What to do:
Collect all lines from the listing that include the string "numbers".

[[ Working data open ]]

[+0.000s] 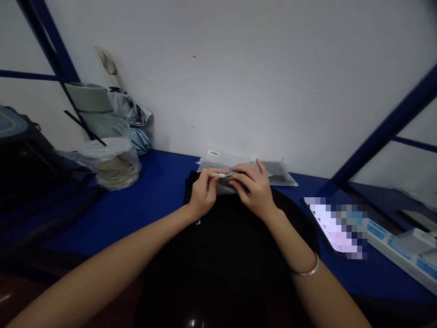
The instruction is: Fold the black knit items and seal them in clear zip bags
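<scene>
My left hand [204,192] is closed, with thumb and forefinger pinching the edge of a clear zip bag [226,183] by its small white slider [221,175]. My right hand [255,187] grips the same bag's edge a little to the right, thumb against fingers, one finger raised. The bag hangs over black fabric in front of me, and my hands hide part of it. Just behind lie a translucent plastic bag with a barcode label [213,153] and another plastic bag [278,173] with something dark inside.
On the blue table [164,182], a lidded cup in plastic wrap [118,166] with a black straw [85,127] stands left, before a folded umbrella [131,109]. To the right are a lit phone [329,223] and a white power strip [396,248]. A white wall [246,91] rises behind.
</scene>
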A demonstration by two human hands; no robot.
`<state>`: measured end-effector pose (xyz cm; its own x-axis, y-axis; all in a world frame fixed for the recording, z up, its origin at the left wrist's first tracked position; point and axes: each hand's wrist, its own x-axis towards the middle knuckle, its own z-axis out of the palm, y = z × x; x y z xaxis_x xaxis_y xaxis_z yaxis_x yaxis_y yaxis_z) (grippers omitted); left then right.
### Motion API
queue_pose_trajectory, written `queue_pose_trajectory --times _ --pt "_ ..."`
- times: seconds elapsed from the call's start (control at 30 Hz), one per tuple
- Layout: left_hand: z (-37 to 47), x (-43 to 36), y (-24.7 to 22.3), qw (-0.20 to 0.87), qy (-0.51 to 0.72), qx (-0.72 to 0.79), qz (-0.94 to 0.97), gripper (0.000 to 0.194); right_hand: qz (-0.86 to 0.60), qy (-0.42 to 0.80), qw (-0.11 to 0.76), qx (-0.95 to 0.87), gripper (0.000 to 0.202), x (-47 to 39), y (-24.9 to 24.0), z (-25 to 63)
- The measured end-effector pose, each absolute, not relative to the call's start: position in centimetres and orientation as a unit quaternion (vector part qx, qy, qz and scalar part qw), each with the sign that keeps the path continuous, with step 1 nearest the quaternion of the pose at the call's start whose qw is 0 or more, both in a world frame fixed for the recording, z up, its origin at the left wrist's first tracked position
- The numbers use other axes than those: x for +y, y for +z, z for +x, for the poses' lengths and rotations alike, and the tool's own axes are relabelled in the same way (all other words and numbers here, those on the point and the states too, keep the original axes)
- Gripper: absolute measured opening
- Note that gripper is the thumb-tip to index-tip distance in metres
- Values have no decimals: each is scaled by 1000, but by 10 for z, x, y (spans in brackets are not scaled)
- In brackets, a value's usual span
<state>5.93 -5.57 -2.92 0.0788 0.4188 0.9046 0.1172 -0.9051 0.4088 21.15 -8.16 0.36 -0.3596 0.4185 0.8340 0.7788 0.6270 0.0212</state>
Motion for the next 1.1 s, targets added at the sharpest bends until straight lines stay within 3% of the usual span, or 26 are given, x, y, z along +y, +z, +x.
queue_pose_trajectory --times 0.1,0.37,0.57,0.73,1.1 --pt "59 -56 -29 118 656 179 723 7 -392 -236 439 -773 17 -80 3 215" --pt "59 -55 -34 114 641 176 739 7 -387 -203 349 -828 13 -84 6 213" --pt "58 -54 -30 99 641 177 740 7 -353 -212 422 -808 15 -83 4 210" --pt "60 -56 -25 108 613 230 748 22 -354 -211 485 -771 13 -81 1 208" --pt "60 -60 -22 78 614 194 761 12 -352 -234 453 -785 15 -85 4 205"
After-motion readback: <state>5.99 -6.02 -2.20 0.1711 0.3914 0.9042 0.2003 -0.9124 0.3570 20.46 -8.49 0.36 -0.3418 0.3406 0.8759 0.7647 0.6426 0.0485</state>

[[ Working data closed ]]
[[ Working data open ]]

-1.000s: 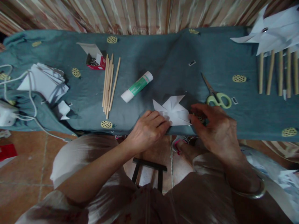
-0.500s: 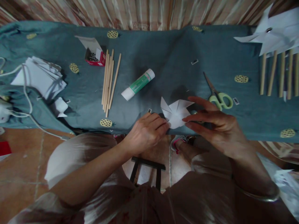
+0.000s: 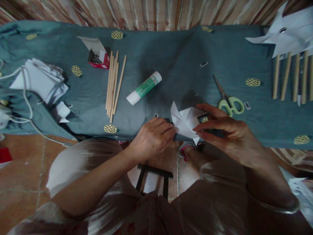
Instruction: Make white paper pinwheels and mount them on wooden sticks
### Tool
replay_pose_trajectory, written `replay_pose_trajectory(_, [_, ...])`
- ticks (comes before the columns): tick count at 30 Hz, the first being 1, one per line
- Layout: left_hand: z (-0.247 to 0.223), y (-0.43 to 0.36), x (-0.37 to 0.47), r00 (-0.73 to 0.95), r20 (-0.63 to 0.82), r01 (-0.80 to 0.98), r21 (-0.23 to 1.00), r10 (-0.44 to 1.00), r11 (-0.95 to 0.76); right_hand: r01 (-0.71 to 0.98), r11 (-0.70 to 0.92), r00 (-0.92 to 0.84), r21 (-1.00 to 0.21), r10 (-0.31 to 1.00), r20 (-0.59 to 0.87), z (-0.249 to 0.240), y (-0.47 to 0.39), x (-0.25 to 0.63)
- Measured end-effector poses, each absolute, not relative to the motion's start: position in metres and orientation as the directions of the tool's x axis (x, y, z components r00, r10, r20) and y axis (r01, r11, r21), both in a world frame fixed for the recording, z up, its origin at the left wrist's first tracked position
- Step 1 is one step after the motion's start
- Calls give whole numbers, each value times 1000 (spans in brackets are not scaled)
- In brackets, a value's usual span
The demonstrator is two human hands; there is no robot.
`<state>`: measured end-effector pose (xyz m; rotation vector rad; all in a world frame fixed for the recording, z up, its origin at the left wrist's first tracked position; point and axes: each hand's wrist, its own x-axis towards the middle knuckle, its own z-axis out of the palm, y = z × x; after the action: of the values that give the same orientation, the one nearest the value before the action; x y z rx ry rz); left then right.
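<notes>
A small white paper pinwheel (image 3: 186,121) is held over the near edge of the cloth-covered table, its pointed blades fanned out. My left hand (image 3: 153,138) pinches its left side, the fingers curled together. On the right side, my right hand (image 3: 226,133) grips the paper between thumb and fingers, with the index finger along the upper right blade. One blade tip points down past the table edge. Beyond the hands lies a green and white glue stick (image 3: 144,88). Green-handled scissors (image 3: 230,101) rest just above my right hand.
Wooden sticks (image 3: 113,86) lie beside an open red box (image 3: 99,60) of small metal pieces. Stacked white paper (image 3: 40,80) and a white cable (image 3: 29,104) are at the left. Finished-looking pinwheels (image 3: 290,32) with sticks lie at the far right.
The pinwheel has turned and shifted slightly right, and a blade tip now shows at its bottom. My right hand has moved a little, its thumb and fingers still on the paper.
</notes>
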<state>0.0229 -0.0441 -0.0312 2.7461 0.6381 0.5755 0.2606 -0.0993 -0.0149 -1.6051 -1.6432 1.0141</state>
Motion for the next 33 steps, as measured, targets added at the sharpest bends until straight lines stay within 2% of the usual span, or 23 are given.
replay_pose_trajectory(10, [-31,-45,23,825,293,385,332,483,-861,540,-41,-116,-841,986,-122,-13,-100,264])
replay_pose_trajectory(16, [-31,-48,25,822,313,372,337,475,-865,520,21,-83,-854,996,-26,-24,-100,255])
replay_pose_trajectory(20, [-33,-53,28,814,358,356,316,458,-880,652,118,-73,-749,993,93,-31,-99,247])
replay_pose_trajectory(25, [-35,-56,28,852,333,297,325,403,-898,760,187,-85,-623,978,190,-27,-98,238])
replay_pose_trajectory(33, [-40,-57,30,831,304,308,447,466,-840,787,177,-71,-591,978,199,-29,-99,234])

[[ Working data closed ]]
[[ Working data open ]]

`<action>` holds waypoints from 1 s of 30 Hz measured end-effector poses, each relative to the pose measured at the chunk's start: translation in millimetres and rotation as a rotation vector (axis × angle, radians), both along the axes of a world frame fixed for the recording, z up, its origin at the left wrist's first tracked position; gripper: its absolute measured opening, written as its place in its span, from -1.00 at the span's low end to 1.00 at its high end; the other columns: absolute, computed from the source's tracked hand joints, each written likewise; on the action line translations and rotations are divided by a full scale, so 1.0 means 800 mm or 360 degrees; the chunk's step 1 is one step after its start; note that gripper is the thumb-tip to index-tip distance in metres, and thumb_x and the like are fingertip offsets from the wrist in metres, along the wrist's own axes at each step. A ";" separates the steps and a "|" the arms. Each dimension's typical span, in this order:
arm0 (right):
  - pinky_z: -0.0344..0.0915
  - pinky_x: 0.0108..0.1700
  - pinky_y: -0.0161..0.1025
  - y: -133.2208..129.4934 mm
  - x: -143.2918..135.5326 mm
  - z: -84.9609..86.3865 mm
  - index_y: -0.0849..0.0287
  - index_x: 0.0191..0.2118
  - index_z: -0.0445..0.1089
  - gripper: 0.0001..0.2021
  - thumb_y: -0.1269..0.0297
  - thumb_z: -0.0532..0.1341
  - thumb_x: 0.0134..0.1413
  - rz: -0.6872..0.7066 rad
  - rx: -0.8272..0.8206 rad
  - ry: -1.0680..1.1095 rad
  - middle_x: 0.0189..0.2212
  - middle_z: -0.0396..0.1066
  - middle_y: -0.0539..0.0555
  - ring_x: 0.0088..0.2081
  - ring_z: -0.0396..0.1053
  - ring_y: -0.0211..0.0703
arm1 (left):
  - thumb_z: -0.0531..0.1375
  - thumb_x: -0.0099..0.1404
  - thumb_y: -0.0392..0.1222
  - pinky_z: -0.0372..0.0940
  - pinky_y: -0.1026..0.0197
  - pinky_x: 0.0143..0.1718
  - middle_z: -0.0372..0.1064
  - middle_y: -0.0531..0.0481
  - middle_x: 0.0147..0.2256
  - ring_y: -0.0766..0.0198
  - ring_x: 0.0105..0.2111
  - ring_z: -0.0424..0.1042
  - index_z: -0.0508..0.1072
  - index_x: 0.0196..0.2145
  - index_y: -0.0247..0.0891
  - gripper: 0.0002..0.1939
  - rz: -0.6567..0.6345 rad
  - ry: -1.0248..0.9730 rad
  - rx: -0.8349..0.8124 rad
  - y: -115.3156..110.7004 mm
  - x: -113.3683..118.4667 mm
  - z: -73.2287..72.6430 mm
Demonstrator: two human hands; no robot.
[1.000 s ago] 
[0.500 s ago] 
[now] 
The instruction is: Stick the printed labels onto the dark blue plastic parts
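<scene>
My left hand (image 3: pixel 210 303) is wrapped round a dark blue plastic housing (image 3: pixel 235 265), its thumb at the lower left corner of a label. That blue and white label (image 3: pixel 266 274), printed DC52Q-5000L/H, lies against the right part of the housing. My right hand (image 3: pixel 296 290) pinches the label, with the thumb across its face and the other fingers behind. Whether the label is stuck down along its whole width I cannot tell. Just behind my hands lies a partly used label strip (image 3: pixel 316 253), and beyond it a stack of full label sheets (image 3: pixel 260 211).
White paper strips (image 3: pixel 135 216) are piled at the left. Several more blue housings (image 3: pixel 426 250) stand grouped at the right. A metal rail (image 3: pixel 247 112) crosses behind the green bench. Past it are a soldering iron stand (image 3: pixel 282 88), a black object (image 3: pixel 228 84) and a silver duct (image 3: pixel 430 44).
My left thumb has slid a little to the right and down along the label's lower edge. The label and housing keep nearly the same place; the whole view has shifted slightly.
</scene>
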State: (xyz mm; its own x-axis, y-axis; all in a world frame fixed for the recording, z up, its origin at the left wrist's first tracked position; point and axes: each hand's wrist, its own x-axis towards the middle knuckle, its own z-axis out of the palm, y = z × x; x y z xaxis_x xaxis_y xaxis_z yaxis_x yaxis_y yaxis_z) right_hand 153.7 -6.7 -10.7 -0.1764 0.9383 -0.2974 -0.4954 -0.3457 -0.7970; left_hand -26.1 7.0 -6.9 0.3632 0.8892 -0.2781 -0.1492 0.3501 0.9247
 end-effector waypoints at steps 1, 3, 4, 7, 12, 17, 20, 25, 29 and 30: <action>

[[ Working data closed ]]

Reply:
- The numbers use other axes than those: x for +y, y for +z, z for +x, for the poses' lengths and rotations alike, and the tool's own axes are relabelled in the same way (all other words and numbers here, those on the point and the states too, keep the original axes)
- Calls give whole numbers, each value times 1000 (spans in brackets are not scaled)

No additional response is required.